The current Bitcoin cycle is beginning to resemble prior fractal structures that historically ended with an October low.
According to analysis shared by Crypto Rover, if historical repetition holds, Bitcoin could form its cycle bottom around October.
The chart labeled “Bitcoin: Repetition Fractal Cycle” outlines recurring four-year cycles consisting of accumulation, markup, distribution, and bear market phases. The current structure appears to be tracking a similar rhythm.

The Fractal Structure Behind the Projection
The visual framework divides Bitcoin’s historical price action into repeating four-year arcs. Each cycle includes:
- A bear market decline
- A prolonged accumulation phase
- A markup expansion
- A distribution peak
In prior cycles, major bottoms aligned with the transition from bear market to accumulation, often forming several months after the cycle top.

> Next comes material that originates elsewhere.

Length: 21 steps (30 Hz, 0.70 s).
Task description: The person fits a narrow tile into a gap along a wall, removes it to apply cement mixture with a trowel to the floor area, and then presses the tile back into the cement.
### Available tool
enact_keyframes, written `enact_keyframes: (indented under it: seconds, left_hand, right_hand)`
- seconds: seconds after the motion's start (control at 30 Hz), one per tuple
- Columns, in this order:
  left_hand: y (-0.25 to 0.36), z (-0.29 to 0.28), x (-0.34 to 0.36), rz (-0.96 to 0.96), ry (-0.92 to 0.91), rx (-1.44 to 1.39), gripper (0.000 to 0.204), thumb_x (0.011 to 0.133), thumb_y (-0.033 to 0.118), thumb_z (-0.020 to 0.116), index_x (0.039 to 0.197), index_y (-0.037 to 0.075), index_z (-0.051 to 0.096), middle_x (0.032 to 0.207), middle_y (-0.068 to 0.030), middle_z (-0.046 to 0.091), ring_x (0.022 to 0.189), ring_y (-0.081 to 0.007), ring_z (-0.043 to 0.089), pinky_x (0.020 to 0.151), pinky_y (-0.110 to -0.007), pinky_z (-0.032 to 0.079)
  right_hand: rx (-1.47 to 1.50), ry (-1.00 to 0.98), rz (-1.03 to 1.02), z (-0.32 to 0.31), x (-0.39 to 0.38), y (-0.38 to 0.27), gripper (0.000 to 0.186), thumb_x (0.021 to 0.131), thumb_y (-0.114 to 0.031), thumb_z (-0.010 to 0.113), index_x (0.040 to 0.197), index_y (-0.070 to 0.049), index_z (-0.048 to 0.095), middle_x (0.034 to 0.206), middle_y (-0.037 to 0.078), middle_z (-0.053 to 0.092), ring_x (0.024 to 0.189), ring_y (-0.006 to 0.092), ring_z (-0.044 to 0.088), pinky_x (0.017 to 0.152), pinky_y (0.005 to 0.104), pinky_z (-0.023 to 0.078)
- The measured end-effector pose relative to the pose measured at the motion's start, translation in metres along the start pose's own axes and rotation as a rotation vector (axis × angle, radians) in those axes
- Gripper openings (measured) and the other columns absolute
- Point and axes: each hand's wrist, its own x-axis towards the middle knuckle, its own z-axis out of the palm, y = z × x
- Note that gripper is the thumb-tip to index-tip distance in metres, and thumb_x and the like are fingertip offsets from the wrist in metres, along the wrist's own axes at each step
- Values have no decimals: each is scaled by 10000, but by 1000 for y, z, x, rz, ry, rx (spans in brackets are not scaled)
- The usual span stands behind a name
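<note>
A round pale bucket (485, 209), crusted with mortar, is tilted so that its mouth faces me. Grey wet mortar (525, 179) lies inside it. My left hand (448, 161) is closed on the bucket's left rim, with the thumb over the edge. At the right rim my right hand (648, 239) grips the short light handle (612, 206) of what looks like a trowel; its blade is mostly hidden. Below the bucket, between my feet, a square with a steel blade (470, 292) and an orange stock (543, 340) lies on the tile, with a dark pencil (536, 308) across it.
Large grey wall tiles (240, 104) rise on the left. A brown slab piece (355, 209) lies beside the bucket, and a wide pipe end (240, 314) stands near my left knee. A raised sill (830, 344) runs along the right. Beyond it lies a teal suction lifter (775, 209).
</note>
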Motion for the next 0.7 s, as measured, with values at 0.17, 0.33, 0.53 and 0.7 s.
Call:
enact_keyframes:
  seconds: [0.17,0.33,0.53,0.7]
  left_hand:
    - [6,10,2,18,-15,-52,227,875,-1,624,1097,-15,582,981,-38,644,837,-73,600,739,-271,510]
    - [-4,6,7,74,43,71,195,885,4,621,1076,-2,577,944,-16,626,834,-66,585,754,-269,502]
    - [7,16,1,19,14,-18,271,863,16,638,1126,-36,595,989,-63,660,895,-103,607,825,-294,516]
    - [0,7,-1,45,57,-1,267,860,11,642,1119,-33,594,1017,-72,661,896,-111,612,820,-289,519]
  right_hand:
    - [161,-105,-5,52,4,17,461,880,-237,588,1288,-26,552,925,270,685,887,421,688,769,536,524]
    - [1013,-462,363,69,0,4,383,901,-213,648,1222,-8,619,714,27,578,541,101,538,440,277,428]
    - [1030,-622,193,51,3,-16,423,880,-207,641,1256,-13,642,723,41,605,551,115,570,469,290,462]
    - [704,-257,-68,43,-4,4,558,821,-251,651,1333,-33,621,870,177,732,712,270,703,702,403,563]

The chart highlights previous bottom zones with vertical markers and overlays cyclical arcs beneath price action. The current projection places the potential bottom window in October, consistent with how previous cycles resolved.
Why October Appears in the Model
The reasoning is timing-based rather than price-target driven. Past cycle bottoms did not occur immediately after sharp corrections; they followed a period of distribution and structural deterioration.
If the pattern continues to unfold similarly:
- The cycle top forms
- A prolonged corrective phase develops
- Capitulation accelerates into late-stage weakness
- A bottom forms several months later
Based on the fractal alignment shown in the chart, that window points toward October.
Repetition or Divergence?
Fractal models are not predictive guarantees. They assume structural similarity across cycles, an assumption that may or may not hold as market maturity increases.
Bitcoin’s liquidity structure, institutional participation, and derivatives markets have evolved significantly compared to earlier cycles. That evolution can alter timing dynamics.
However, historical repetition in Bitcoin has been strong enough that cycle-based timing models continue to attract attention.
What Would Confirm a Bottom?
Regardless of the month, structural confirmation would require:
- A slowdown in downside momentum
- Reduced liquidation pressure
- Stabilization in realized losses
- Sustained accumulation behavior
If those conditions align near October, the fractal thesis gains credibility. If structural weakness persists beyond that window, the cycle could extend.
For now, the model suggests that if historical rhythm repeats, Bitcoin’s cycle bottom may not be immediate, but could emerge later in the year. Confirmation, as always, will matter more than timing projections.